‘Filter bubbles’ enable media biases: media expert

By Santosh Digal

MANILA – As media consumers, people need to be aware of “filter bubbles” or “echo chambers,” a leading media and communication expert said.
“Everyone, especially millennial(s), should be worried about it as this affects one’s tolerance capacity for divergent views on various issues and concerns in society,” president of the Asian Institute of Journalism and Communication (AIJC), Manila, Ramon R. Tuazon, said.

Tuazon spoke about “World trends in freedom of expression and media development” and “Defending journalism: global best practices” to a group of graduate students of the College of Mass Communication at the University of the Philippines, Diliman last Thursday, as part of the subject on Comparative Communication Systems.

A filter bubble, a term coined by Internet activist Eli Pariser, is a state of intellectual isolation that allegedly results from personalized searches when a website algorithm selectively guesses what information a user would like to see based on information about the user, such as location and past click-behavior, he explained.

It is a phenomenon in which a person is exposed to ideas, people, facts, or news that adhere to or are consistent with a particular political or social ideology, said Tuazon, who is also secretary general of the Manila-based Asian Media Information and Communication Centre (AMIC), an international organization composed of media practitioners and members of the academe.

Internet search engines and social media platforms closely scrutinize and study one’s algorithms.
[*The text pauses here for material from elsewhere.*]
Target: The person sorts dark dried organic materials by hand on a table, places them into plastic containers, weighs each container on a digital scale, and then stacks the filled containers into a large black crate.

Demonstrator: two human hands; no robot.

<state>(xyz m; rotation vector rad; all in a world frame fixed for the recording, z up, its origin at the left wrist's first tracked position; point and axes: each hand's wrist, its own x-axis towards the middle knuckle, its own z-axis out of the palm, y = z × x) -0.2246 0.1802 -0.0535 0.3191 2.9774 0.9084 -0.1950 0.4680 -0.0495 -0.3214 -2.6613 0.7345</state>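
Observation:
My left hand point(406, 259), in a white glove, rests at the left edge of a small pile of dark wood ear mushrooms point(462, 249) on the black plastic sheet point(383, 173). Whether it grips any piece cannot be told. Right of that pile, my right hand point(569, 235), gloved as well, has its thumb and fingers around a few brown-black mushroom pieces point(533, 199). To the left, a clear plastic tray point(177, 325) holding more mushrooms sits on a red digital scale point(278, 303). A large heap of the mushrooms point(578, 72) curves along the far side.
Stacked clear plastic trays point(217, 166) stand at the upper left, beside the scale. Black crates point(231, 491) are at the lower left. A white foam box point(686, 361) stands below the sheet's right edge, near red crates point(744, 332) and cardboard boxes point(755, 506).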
This causes the tragedy of digital commons. The reason is that one’s algorithm affects news feeds, likes and sharing patterns, said Tuazon, who is also chairman of the Philippine Commission on Higher Education (CHED) Technical Committee for Communication (TCC) and member of CHED’s Technical Working Group for Graduate Education.

The “filter bubbles” or “echo chambers” condition a media consumer to be more prone to have biases toward other people’s views.
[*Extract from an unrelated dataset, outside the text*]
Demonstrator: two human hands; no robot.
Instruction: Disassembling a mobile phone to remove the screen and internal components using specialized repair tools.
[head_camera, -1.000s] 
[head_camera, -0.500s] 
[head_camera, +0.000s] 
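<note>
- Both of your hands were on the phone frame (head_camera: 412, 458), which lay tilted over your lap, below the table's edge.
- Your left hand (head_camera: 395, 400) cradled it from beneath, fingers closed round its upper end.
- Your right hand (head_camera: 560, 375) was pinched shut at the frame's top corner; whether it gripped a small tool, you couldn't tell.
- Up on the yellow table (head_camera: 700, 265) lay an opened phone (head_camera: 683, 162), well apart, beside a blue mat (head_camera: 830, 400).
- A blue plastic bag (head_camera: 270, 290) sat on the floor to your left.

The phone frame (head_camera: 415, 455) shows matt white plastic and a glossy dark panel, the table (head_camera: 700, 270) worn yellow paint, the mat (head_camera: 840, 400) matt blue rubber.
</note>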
“You are not exposed to the views contrary to yours. You will not have tolerance towards other divergent opinions and this can be a cause of worry or concern,” he said.

Tuazon also said that Filipinos need to be careful about the way they consume media content. There is a greater need to have media literacy so citizens would be better informed and not to be mere consumers of entertainment.

He also questioned the content the consumers produce on social media outlets. It is true the consumers produce content, he said.

"What kind of media content are we producing?" Tuazon questioned.

In a democracy, he said, it is important that citizens are exposed to various types of perspectives of reality and make one’s own assessment and opinion thereof.

“We are a country of ‘over-entertained and uninformed’people,” said Tuazon who has served as consultant to more than 30 public information and communication programs and projects supported by multilateral and bilateral agencies, including the World Bank, Asian Development Bank, European Union, and UN agencies.